The midwives feared God and saved the male Israelite babies. Exodus 1:17

Moses hid his face from God on Mount Sinai, for he was afraid to look at God. Exodus 3:6

Only fear the LORD and serve Him in truth with all your heart; for consider what great things He has done for you. I Samuel 12:24

Let all the earth fear the LORD; Let all the inhabitants of the world stand in awe of Him. Psalm 33:8

We are right now in the middle of the Ten Days of Awe, ten days of fearing God. This is a time to focus on God, and His Awesomeness. It is a time to focus on the awesome things that God has done for us. The foremost being the shedding of the precious blood of Yeshua Jesus. In Him, all things are new. He is Awesome, Forgiving, Merciful, loving & good. He is working all things together for good, for those who love Him and are called according to His purpose.

A parallel word to yare is guwr. It can mean to stand in awe, to be in awe, to be afraid, to dread, to fear. But it can also mean to sojourn, to dwell, to remain, to inhabit, abide.

Let all the earth fear the LORD; Let all the inhabitants of the world stand in awe of Him. Psalm 33:8

"I am the vine, you are the branches; he who abides in Me, and I in him, he bears much fruit; for apart from Me you can do nothing. John 15:5

More than the rituals that embrace this holy day are the truths that God desires to drill into our spirits: am I truly submitting to God? Do I approach His holy gathering place as adamat kodesh - holy ground? Or do I approach Him as my shopping-list granter? Is He just my sounding board? Do I invite Him as an honored Guest when I conduct my own private pity party?

A traditional theme of the Days of Awe is that God maintains a Divine Book of Life, known as the Sefer Chaim, in which our individual fate for the next year is recorded: who shall live and who shall die, who shall have a good life and who shall not for the next year. This concept of Divine Inscription is the source of the common greeting during this complex, festive and spiritually awesome period: l’shanah tovah tika-tay-vu which means "May you be inscribed and sealed for a good year!"

Traditional Jewish belief says that these inscriptions in this Book of Life are made on Rosh Hashanah, but redemption is possible during the Days of Awe, depending on our actions offered to God in good faith. We may alter God’s potentially negative decrees. There are 3 types of actions that may change these adverse decrees:

teshuvah -- true, heartfelt repentance;

tefilah -- solemn prayer; and

tzedakah -- righteous acts/good deeds, especially, charity in its various forms

The Book of Life is sealed on Yom Kippur, just before sundown, after which Gods decrees for the upcoming year are fixed.

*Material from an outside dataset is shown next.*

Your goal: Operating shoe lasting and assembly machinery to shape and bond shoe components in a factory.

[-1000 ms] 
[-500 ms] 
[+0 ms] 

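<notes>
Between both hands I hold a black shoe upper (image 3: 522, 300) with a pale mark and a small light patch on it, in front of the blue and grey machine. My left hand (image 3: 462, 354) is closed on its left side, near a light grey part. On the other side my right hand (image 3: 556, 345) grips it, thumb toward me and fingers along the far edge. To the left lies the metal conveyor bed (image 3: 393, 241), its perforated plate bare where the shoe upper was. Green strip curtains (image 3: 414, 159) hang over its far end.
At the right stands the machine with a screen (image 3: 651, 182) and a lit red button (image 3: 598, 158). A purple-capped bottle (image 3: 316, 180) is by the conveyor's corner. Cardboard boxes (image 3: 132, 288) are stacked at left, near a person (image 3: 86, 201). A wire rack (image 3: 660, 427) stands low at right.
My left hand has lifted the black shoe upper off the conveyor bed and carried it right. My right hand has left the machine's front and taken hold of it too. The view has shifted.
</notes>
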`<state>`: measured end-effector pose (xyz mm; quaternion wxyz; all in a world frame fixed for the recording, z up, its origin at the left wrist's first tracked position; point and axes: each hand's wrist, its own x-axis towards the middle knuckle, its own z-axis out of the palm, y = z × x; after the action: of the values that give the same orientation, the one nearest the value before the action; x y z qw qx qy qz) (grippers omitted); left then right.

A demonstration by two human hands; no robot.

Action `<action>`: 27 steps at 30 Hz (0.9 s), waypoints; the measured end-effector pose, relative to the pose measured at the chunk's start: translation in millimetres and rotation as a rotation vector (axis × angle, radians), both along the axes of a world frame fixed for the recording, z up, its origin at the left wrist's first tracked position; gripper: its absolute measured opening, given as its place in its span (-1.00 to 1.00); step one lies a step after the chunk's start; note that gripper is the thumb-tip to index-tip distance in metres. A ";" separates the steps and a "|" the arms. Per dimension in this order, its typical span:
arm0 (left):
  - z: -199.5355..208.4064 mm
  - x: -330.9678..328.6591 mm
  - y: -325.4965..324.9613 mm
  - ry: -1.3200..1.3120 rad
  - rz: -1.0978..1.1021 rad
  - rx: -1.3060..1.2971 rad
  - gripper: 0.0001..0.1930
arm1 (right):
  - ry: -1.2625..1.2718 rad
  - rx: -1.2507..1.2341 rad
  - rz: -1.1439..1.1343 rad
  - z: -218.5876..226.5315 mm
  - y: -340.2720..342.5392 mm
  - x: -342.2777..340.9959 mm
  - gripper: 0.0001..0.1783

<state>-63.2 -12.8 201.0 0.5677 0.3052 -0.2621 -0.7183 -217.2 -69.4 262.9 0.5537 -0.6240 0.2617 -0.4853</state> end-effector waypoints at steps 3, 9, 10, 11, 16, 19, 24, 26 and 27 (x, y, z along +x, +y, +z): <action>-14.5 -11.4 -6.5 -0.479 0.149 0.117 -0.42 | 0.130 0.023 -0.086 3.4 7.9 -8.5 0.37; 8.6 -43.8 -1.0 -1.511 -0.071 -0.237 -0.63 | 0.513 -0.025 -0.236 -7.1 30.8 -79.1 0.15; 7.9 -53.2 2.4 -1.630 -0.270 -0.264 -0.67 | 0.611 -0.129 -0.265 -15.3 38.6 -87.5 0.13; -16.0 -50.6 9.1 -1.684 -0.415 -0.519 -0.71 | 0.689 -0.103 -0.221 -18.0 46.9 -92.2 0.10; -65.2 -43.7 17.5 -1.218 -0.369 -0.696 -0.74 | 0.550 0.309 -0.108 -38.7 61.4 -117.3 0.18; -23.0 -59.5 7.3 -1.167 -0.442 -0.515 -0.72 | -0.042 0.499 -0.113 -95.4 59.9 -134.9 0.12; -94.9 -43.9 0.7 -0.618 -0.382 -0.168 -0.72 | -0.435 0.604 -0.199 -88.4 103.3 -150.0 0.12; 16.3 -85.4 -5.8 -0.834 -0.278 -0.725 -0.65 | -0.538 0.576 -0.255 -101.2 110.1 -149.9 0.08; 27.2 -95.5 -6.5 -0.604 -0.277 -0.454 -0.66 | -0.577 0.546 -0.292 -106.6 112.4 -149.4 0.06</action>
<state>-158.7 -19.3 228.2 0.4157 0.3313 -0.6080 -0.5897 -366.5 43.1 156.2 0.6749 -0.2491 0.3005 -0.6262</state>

In Rabbi Alan Lew’s book, This is Real & You Are Completely Unprepared: The Days of Awe as a Journey of Transformation, he writes about how the Days of Awe are an opportunity for us to experience brokenheartedness in a deep way, that opens us up to compassion, to action and to faith. He writes, of the human condition, of our mortality and of our capacity for loss: This is very real and absolutely inescapable. And we are truly, utterly unprepared. We have nothing to offer God and each other but ourselves, and our brokenness… and thankfully, the hope of Jesus. That will be enough.

Humanity and nature are on a continuous collision course. In just the last few years, people in Pakistan had to dig their loved ones out of rubble; people in Nicaragua had to dig their loved ones out of mud; people in Indonesia are still recovering from the disappearance of over 100,000 men, women and children as entire villages disappeared into the sea; people in New Orleans and the Galveston area are still reclaiming their flooded lives in the aftermath of Katrina and Ike. All of those people are reaching through despair, living in a shattered present, stumbling toward a shattered future, longing for the restoration of an elusive hope.